Thompson v. Runnells
This text of 208 F. App'x 571 (Thompson v. Runnells) is published on Counsel Stack Legal Research, covering Court of Appeals for the Ninth Circuit primary law. Counsel Stack provides free access to over 12 million legal documents including statutes, case law, regulations, and constitutions.
Opinion
MEMORANDUM
The district court properly denied Appellant Troy Thompson’s (Thompson) habeas petition. Thompson’s constitutional challenges1 to the state trial court’s use of an anonymous jury fail, because he does not demonstrate that the California Court of Appeal’s decision was contrary to clearly established United States Supreme Court precedent. See Ferrizz v. Giurbino, 432 F.3d 990, 993-94 (9th Cir.2005). Thompson’s claim that his dignity interests were violated similarly fails. See id.
Thompson’s state law claims fail, because “federal habeas corpus relief does not lie for errors of state law.” Little v. Crawford, 449 F.3d 1075, 1082 (9th Cir. 2006) (citation omitted).
Thompson’s claim that he was denied a liberty interest in a non-anonymous jury as created by state law is meritless, because California courts have upheld the voir dire procedure utilized during Thompson’s trial. See People v. Goodwin, 59 Cal.App.4th 1084, 1090-91, 69 Cal.Rptr.2d 576 (1998).

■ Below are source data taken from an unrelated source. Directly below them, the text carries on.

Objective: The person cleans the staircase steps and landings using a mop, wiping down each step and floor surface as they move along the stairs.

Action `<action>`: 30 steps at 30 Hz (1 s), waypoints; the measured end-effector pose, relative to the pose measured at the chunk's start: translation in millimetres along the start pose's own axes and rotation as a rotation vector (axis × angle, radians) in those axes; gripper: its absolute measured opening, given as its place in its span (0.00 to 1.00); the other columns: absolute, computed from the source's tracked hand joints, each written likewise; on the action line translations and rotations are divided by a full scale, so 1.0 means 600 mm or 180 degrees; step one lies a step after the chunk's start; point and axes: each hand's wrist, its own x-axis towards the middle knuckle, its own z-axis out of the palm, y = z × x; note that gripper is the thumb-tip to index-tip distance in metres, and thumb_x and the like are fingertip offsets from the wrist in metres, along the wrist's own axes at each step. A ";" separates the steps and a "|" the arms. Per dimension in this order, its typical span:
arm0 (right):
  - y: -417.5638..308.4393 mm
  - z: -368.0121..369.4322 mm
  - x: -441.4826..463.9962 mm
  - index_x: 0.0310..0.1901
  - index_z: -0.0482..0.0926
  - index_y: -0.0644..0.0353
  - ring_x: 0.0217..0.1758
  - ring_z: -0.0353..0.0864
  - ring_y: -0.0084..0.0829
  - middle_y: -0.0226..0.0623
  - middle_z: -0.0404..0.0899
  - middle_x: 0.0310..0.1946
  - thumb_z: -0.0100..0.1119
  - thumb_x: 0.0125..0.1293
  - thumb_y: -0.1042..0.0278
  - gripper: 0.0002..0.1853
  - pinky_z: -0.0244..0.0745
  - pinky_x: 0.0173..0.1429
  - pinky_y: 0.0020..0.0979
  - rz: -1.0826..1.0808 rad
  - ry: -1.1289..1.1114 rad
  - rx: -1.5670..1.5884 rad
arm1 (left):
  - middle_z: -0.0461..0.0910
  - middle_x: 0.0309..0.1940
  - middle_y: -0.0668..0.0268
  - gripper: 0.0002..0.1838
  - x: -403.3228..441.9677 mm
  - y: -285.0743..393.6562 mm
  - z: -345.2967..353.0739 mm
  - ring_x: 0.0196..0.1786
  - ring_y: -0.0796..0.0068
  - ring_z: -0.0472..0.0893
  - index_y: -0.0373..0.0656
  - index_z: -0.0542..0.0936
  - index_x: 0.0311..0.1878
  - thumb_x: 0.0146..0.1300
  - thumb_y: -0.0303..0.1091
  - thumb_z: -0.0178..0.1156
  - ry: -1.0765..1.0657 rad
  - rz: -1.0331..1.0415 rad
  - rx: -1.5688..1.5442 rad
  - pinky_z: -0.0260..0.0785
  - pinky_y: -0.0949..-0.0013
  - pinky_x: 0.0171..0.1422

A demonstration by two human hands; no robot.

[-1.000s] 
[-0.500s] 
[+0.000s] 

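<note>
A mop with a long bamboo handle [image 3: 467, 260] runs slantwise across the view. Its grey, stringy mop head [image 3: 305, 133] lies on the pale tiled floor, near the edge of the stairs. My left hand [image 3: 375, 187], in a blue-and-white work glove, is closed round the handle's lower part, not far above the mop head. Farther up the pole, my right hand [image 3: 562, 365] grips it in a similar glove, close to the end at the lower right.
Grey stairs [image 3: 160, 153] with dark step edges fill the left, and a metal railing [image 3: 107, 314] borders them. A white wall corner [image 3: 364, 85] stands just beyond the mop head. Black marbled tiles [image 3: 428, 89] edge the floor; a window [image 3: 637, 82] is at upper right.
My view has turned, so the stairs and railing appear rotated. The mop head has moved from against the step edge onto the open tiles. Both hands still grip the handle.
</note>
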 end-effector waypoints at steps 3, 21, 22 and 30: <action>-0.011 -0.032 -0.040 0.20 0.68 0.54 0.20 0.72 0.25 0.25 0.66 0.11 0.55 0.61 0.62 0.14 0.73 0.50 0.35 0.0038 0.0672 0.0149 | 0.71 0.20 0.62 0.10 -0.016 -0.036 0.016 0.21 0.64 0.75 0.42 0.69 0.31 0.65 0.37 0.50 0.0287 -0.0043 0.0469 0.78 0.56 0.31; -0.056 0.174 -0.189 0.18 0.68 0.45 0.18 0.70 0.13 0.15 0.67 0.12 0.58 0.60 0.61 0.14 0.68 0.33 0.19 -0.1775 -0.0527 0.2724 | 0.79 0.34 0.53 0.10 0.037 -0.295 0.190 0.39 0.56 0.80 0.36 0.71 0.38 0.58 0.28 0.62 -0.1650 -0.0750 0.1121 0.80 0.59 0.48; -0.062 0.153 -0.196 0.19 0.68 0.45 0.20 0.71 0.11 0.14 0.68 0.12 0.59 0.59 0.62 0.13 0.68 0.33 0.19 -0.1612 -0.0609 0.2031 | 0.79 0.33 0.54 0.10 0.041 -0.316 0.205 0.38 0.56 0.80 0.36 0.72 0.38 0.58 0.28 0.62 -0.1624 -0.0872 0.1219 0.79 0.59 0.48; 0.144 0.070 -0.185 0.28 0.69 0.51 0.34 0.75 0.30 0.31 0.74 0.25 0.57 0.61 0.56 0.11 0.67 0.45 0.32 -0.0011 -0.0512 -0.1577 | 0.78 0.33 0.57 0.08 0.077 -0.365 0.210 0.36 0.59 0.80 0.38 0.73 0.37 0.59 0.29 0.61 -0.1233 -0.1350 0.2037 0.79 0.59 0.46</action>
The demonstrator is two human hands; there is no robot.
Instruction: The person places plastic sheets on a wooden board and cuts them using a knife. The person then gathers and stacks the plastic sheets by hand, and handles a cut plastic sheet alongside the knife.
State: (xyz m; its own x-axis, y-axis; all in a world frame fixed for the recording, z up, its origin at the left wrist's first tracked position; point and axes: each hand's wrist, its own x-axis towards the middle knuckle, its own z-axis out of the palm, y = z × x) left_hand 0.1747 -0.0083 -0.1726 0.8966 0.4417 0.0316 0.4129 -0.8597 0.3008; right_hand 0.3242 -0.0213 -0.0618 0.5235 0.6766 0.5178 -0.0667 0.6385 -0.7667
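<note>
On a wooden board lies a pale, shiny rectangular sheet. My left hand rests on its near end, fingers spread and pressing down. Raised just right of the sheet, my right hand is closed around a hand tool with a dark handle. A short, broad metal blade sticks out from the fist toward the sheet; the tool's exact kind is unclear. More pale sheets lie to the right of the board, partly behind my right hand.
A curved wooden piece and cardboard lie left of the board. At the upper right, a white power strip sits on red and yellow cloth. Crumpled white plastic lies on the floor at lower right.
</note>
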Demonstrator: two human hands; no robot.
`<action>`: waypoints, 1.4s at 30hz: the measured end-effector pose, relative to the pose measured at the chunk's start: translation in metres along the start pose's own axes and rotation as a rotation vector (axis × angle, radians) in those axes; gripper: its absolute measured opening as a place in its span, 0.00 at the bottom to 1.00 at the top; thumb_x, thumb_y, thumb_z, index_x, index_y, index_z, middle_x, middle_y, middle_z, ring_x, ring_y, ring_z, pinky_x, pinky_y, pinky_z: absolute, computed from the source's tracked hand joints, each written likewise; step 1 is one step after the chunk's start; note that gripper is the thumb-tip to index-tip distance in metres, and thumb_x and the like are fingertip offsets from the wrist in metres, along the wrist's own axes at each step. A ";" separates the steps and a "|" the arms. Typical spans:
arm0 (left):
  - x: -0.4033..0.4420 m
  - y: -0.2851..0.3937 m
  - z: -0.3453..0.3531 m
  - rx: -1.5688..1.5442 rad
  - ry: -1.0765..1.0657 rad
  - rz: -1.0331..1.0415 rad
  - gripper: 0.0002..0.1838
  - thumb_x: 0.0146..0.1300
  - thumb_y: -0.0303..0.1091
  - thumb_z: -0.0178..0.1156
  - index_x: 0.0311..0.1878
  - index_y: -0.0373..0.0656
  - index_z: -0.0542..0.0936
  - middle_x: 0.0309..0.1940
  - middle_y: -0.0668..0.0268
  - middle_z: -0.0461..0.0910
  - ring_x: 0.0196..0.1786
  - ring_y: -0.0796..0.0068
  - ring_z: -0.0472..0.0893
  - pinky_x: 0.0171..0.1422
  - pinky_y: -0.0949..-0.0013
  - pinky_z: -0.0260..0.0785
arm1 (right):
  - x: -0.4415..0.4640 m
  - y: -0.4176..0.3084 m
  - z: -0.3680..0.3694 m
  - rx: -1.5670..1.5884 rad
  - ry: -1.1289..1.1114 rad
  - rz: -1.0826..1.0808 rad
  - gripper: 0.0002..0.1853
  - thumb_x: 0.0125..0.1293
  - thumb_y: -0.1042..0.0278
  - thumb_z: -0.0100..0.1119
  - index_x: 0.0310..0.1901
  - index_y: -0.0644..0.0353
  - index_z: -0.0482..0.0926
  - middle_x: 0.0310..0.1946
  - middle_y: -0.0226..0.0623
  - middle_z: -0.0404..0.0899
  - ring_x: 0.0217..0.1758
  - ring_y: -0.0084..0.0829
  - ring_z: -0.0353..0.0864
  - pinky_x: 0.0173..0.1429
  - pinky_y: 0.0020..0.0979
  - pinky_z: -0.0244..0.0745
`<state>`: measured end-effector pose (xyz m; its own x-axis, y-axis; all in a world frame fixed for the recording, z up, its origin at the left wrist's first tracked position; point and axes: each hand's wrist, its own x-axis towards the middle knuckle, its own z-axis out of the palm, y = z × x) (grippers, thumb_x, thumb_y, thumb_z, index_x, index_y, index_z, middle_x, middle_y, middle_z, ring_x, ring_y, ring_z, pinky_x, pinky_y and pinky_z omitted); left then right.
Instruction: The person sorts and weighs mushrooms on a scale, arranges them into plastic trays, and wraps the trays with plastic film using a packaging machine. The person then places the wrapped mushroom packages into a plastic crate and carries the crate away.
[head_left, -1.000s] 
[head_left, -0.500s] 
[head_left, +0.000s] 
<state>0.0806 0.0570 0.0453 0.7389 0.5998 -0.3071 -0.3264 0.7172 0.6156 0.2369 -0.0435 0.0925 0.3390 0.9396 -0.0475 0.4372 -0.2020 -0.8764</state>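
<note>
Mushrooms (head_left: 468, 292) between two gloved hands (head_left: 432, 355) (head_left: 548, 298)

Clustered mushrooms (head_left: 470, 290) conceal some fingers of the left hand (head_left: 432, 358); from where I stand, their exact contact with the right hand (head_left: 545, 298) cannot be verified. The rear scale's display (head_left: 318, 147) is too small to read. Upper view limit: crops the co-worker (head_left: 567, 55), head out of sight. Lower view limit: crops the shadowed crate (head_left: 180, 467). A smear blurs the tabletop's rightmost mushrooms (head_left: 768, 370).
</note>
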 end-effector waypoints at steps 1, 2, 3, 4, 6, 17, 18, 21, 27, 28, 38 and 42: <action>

Thompson’s ineffective assistance of counsel claim fails, because he does not demonstrate the requisite prejudice. See Cooper-Smith v. Palmateer, 397 F.3d 1236, 1243 (9th Cir.2005).
The California Court of Appeal’s opinion denying Thompson’s access to the jurors’ phone numbers and addresses was not contrary to or an unreasonable application of federal law, because “the California rule requiring an indigent defendant to show a specific need to obtain a complete voir dire transcript does not run counter to clearly established federal law.” Boyd v. Newland, 467 F.3d 1139, 1151 (9th Cir.2006). Thompson also had access to the pertinent voir dire transcript, and the state trial court did not prohibit Thompson’s counsel from showing the juror information to him.
We do not address Thompson’s uncertified ineffective assistance of counsel claims, because he did not “make a substantial showing of the denial of a constitutional right to warrant a certificate of appealability.” Allen v. Ornoski, 435 F.3d 946, 951 (9th Cir.2006) (citations and internal quotation marks omitted).
AFFIRMED.
This disposition is not appropriate for publication and may not be cited to or by the courts of this circuit except as provided by 9th Cir. R. 36-3.